— YOUR ASSIGNMENT —
Lines with the string "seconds" in the data below: report how many there are, and write nothing but the number.

(Dataset entries)
___

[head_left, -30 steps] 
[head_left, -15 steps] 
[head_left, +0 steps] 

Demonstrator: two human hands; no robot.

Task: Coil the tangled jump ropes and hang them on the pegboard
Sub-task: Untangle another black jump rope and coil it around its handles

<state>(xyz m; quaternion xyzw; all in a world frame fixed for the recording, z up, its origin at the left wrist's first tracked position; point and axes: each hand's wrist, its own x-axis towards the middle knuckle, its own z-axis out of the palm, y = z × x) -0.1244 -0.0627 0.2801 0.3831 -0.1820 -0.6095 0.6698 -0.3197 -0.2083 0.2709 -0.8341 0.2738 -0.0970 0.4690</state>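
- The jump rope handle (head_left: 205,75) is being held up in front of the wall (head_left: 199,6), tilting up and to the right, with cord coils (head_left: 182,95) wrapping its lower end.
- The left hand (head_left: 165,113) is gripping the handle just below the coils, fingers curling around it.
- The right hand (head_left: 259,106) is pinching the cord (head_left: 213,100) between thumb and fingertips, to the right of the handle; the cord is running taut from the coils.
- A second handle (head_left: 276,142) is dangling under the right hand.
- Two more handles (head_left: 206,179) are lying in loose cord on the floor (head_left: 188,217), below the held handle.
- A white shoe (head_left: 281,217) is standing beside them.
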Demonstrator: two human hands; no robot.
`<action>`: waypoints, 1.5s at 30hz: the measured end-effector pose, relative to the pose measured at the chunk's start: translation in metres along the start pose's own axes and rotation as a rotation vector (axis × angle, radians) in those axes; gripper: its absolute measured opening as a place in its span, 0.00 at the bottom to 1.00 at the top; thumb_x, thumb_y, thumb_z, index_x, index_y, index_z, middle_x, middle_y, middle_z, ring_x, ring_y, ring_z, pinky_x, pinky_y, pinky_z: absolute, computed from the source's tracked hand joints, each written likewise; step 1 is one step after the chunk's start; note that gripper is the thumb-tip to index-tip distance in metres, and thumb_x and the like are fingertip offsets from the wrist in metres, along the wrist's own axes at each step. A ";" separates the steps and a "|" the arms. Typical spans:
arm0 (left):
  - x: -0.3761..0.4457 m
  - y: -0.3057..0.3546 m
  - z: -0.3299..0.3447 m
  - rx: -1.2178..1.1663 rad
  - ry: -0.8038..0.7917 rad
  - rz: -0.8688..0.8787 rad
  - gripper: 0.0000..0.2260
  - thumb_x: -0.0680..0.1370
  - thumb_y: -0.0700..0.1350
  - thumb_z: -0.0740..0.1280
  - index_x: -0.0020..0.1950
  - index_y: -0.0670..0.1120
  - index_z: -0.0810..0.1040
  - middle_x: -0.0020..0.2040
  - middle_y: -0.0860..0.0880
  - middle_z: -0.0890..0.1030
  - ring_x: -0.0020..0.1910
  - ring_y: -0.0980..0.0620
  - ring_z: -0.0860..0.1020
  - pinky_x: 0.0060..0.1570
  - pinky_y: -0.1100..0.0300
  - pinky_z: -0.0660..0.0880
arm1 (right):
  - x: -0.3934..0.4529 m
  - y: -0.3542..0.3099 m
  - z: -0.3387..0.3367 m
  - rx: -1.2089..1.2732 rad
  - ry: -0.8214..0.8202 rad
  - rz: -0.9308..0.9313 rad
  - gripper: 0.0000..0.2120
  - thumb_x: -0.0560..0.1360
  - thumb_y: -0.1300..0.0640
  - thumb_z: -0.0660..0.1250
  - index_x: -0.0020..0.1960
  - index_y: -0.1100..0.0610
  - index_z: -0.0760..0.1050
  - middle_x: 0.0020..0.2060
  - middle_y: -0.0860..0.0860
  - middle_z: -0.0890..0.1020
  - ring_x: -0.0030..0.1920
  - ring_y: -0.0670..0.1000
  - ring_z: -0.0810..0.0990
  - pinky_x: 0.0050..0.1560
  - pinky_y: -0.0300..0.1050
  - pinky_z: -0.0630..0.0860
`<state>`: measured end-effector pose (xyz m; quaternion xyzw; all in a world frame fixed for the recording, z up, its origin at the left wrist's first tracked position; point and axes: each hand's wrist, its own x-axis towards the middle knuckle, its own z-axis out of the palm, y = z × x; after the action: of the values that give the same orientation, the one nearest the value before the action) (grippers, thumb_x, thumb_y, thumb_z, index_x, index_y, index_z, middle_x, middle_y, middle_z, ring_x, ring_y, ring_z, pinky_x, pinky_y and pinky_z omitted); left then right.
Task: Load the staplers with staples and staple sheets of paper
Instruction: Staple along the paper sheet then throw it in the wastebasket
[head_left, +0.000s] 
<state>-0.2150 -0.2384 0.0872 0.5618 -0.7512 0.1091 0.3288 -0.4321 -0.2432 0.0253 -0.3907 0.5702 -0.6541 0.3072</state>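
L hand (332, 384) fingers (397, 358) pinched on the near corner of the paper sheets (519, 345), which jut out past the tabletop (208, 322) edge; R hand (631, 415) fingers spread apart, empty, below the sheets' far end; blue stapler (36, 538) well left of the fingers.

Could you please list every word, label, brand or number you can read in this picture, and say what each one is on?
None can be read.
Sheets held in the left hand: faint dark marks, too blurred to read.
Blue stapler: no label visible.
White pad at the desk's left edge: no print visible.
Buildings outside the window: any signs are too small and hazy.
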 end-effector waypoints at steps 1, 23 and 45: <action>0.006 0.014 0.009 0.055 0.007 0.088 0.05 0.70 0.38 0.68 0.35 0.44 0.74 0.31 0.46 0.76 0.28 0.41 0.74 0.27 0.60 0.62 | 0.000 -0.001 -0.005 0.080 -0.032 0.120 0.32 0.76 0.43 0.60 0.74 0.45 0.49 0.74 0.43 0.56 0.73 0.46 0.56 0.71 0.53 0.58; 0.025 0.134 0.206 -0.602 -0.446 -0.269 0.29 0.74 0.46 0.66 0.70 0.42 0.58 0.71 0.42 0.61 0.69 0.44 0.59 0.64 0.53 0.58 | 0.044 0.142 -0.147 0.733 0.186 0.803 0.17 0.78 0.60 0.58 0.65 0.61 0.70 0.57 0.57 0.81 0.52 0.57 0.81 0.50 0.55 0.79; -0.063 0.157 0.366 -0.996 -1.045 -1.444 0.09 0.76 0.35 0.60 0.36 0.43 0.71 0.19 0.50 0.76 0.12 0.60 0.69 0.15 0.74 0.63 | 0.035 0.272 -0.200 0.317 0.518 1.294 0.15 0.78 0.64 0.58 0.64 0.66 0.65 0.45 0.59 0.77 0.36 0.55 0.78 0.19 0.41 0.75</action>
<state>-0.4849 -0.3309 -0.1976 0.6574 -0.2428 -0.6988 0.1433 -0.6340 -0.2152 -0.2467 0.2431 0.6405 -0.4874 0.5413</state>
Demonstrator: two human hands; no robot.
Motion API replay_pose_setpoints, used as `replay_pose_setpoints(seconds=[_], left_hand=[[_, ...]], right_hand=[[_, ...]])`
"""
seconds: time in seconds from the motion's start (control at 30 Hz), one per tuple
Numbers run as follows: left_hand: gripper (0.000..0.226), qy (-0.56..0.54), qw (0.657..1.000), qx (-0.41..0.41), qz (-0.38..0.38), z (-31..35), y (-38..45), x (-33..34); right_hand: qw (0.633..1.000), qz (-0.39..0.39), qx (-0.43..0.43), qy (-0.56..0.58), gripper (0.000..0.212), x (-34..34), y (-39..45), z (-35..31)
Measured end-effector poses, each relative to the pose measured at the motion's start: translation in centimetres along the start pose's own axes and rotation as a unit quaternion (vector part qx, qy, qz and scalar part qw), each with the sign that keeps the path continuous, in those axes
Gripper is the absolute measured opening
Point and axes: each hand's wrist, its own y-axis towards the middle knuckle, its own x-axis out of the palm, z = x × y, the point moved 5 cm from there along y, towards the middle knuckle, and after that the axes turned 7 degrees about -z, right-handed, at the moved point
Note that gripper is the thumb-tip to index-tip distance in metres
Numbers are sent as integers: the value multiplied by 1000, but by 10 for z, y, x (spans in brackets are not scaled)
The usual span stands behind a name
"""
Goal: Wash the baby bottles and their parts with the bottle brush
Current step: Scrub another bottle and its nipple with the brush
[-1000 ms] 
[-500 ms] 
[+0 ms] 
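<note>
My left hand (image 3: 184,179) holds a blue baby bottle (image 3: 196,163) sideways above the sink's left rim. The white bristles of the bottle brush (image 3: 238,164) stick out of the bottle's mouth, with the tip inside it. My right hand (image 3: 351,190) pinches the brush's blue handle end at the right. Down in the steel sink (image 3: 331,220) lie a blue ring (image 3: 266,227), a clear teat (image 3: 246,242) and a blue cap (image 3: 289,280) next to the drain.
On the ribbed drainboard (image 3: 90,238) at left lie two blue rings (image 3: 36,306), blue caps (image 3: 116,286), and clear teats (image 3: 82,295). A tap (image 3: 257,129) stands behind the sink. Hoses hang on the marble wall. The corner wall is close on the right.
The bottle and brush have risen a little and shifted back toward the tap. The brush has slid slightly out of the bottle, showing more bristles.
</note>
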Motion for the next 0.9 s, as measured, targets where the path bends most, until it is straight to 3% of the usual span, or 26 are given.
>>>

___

— RESPONSE —
2